22 Mei 2023
15:42 WIB
Penulis: Fitriana Monica Sari
Editor: Fin Harini
JAKARTA - Ketua Dewan Komisioner Otoritas Jasa Keuangan (OJK), Mahendra Siregar menyatakan sektor jasa keuangan Indonesia tidak akan terlalu terpengaruh dengan kondisi keuangan Amerika Serikat (AS) yang tengah terancam gagal bayar utang.
Hal tersebut berdasarkan analisis dan kalkulasi awal yang dilakukan OJK menyangkut dampak lanjutan jika pemerintah AS tidak dapat membayar utang apabila Kongres AS tak menyetujui batasan utang atau debt ceiling.
Perlu diketahui, utang negeri Paman Sam kini telah menembus US$31,45 triliun. Artinya, telah mencapai batas utang yang disetujui pemerintah dan kongres sebelumnya.
Meski demikian, Mahendra menegaskan bahwa hingga saat ini, potensi risiko dan dampak keuangan AS tidak sampai mengganggu stabilitas jasa keuangan RI.
"Analisis awal yang kami lakukan adalah dampak dari kemungkinan tidak tercapainya kesepakatan berkaitan dengan batasan utang AS atau debt ceiling kepada sektor jasa keuangan maupun industri dan perusahaan-perusahaan jasa keuangan di Indonesia sangat minimal," kata Mahendra dalam Webinar "Memperkuat Ketahanan Nasional di Industri Jasa Keuangan", Senin (22/5).
Hal tersebut, menurut dia, didukung oleh minimnya kepemilikan obligasi AS dari seluruh institusi keuangan di Indonesia.

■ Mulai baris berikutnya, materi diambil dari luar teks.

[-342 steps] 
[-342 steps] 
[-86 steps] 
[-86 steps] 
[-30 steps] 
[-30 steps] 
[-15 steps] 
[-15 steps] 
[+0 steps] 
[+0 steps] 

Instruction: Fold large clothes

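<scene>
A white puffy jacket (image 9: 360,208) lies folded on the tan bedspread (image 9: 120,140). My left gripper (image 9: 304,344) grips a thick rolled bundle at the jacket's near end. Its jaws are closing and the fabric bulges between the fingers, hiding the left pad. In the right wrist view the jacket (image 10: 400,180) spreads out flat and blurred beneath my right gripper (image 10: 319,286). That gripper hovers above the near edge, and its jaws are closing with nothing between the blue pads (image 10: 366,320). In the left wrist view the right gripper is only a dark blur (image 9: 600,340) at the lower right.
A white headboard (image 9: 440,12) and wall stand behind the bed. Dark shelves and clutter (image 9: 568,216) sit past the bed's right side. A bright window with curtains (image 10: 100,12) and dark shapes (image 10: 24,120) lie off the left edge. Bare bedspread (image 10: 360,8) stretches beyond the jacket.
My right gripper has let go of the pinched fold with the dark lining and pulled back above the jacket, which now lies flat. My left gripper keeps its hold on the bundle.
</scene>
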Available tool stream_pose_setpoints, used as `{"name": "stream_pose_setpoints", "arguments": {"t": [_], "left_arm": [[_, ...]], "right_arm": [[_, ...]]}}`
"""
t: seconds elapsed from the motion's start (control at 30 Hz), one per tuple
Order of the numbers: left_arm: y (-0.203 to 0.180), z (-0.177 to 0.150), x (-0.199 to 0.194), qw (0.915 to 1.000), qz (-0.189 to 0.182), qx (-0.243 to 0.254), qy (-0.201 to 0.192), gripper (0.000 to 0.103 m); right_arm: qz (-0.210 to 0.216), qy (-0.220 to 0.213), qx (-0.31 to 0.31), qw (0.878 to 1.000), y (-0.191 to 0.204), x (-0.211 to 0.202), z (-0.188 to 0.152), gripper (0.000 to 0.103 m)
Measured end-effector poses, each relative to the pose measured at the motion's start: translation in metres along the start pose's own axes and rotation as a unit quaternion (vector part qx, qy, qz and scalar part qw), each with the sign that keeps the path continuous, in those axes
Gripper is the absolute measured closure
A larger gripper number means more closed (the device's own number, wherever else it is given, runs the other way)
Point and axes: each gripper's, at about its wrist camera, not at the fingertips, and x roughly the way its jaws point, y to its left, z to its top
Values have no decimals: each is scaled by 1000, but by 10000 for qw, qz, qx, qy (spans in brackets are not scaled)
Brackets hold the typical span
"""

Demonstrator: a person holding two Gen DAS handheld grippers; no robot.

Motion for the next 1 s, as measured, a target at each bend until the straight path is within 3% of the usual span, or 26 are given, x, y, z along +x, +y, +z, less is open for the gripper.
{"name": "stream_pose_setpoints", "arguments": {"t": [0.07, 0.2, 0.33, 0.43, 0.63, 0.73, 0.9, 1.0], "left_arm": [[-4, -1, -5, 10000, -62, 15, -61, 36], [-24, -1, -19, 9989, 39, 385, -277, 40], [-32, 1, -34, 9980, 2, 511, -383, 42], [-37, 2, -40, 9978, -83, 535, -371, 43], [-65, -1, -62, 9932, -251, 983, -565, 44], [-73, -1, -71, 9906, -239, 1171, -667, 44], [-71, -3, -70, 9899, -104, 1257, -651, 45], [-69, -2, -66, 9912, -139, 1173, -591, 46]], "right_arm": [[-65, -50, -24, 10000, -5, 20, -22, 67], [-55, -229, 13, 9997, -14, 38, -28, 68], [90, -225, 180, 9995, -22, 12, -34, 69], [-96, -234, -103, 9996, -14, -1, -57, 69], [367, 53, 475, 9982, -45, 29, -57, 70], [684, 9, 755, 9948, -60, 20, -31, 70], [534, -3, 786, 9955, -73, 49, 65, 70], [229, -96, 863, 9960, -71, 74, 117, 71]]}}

Itupun sebagian besar dimiliki oleh perwakilan ataupun cabang dan anak perusahaan dari perusahaan-perusahaan multinasional.
"Sehingga, dampaknya dapat dikatakan lebih terbatas apabila worst case scenario itu terjadi kepada perkembangan satu-dua minggu ke depan yang sedang terjadi di AS," imbuhnya.
Penanganan Ancaman
Dalam kesempatan tersebut, Mahendra juga mengingatkan ancaman ketahanan nasional, termasuk ketahanan nasional dalam kaitan industri jasa keuangan, dapat berasal dari mana saja.
Oleh karena itu, dalam melihat berbagai risiko berkaitan ketahanan nasional, termasuk di dalamnya industri jasa keuangan, ia menilai harus dilakukan secara multidisiplin dan dilakukan tidak hanya dari satu sektor saja, sehingga bisa diperhitungkan seluruh risiko.
"Kita melihat contoh, di AS, bisa terjadi dari konteks kegagalan satu bank yang relatif tidak besar. Di AS, bisa membawa potensi dampak sistemik apabila tidak ditangani baik," terangnya.
Pernyataan Mahendra merujuk pada Silicon Valley Bank (SVB) yang sebenarnya merupakan bank regional dengan aset yang relatif kecil di AS, yakni hanya US$200 miliar, dibandingkan dengan jumlah aset perbankan AS yang bisa mencapai US$1,3 kuadriliun.
Mahendra mengatakan, risiko-risiko dari kejadian di sektor ekonomi dan keuangan seperti risiko dari peningkatan suku bunga yang berlanjut, risiko dari peningkatan kondisi-kondisi yang tidak diinginkan seperti inflasi ataupun kondisi pemberian kredit yang berlebihan dari satu sektor, akan langsung terlihat pengaruhnya.
Sementara, risiko persaingan geopolitik, risiko keamanan dunia, risiko perang di Ukraina, tidak langsung berpotensi mengancam industri jasa keuangan global.
"Oleh karena itu, kemampuan kita memahami berbagai hal perkembangan di dalam negeri, regional maupun global, dengan pisau analisis yang mempresentasikan berbagai displin dan ilmu, maupun pemahaman dan pengetahuan yang lengkap akan sangat membantu bagi kita dalam mengambil keputusan dan menganalisis situasi terhadap hal-hal yang dapat mengganggu ketahanan nasional dan khususnya Industri Jasa Keuangan," ujar Mahendra.